Welcome to Doom9's Forum, THE in-place to be for everyone interested in DVD conversion. Before you start posting please read the forum rules. By posting to this forum you agree to abide by the rules. |
12th April 2024, 13:28 | #1 | Link |
Broadcast Encoder
Join Date: Nov 2013
Location: Royal Borough of Kensington & Chelsea, UK
Posts: 3,040
|
Multichannel 5.1 speed up + pitch adjustment
Hi there,
I have a 24p movie that I'm trying to speed up by 4% and pitch adjust so that it's gonna be 25p. This is not something new as I've been doing it other times for stereo contents by using TimeStretch().
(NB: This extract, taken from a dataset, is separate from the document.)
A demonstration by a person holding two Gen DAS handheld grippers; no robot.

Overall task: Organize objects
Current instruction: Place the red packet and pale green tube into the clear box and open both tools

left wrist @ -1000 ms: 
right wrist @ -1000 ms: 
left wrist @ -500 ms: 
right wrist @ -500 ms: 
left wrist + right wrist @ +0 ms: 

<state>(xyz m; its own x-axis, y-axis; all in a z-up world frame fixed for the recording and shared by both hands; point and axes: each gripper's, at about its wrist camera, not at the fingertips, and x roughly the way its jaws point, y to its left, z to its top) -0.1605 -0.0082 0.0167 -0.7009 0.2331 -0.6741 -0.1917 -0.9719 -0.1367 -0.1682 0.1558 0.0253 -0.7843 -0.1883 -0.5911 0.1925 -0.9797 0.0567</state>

For stereo contents, to avoid having the left and right channels go out of phase and generate flanger effect (i.e the audio oscillating constantly from left to right) I use MergeChannels() before calling TimeStretch() so that both channels are processed together and timestretch is aware of it so that it doesn't make them out of phase. In other words: Code:
#Indexing 24p video & audio video=LWLibavVideoSource("M11340.m2v") Left=WAVSource("M11340_Left.wav") Right=WAVSource("M11340_Right.wav") audio=MergeChannels(Left, Right) AudioDub(video, audio) #Speed up + pitch adjustment 4% 48000Hz ConvertAudioToFloat() AssumeFPS(25, 1, false) TimeStretch(tempo=100.0*25.0/(24000.0/1000.0)) SSRC(48000) ConvertAudioTo24bit() So far so good, but the question is: what happens with 5.1? Can I just do: Code:
#Indexing 24p video & audio video=LWLibavVideoSource("M11340.m2v") FL=WAVSource("M11340_01.wav") FR=WAVSource("M11340_02.wav") CC=WAVSource("M11340_03.wav") LFE=WAVSource("M11340_04.wav") LS=WAVSource("M11340_05.wav") RS=WAVSource("M11340_06.wav") audio=MergeChannels(FL, FR, CC, LFE, LS, RS) AudioDub(video, audio) #Speed up + pitch adjustment 4% 48000Hz ConvertAudioToFloat() AssumeFPS(25, 1, false) TimeStretch(tempo=100.0*25.0/(24000.0/1000.0)) SSRC(48000) ConvertAudioTo24bit() And if so, what is TimeStretch() actually doing with the 5.1? Do I have to specify the audio layout in the frame properties? Is it gonna know that it's a 5.1 or is it only gonna process the stream as 3 stereo pairs (i.e FL FR // CC, LFE // LS, RS)? Last but not least, given that the output PCM 24bit 48000Hz audio file muxed as RF64 .wav is gonna be fed to a DolbyE encoder (Dolby DP600) which needs the 5.1+2.0, do I have to filter them separately 'cause otherwise TimeStretch() is gonna make a boo boo or can I just do something like: Code:
#Indexing 24p video & audio video=LWLibavVideoSource("M11340.m2v") FL=WAVSource("M11340_01.wav") FR=WAVSource("M11340_02.wav") CC=WAVSource("M11340_03.wav") LFE=WAVSource("M11340_04.wav") LS=WAVSource("M11340_05.wav") RS=WAVSource("M11340_06.wav") Left=WAVSource("M11340_Left.wav") Right=WAVSource("M11340_Right.wav") audio=MergeChannels(FL, FR, CC, LFE, LS, RS, Left, Right) AudioDub(video, audio) #Speed up + pitch adjustment 4% 48000Hz ConvertAudioToFloat() AssumeFPS(25, 1, false) TimeStretch(tempo=100.0*25.0/(24000.0/1000.0)) SSRC(48000) ConvertAudioTo24bit() Thank you in advance. I'm currently trying to test stuff but I don't really trust my ears, you know... |
12th April 2024, 19:26 | #3 | Link |
Broadcast Encoder
Join Date: Nov 2013
Location: Royal Borough of Kensington & Chelsea, UK
Posts: 3,040
|
To be fair, the point isn't to try other things manually but rather to know whether I should correct my AVS Script or not, 'cause most of the time those would be part of a completely automatized workflow in FFAStrans, so... yeah... I kinda need to know.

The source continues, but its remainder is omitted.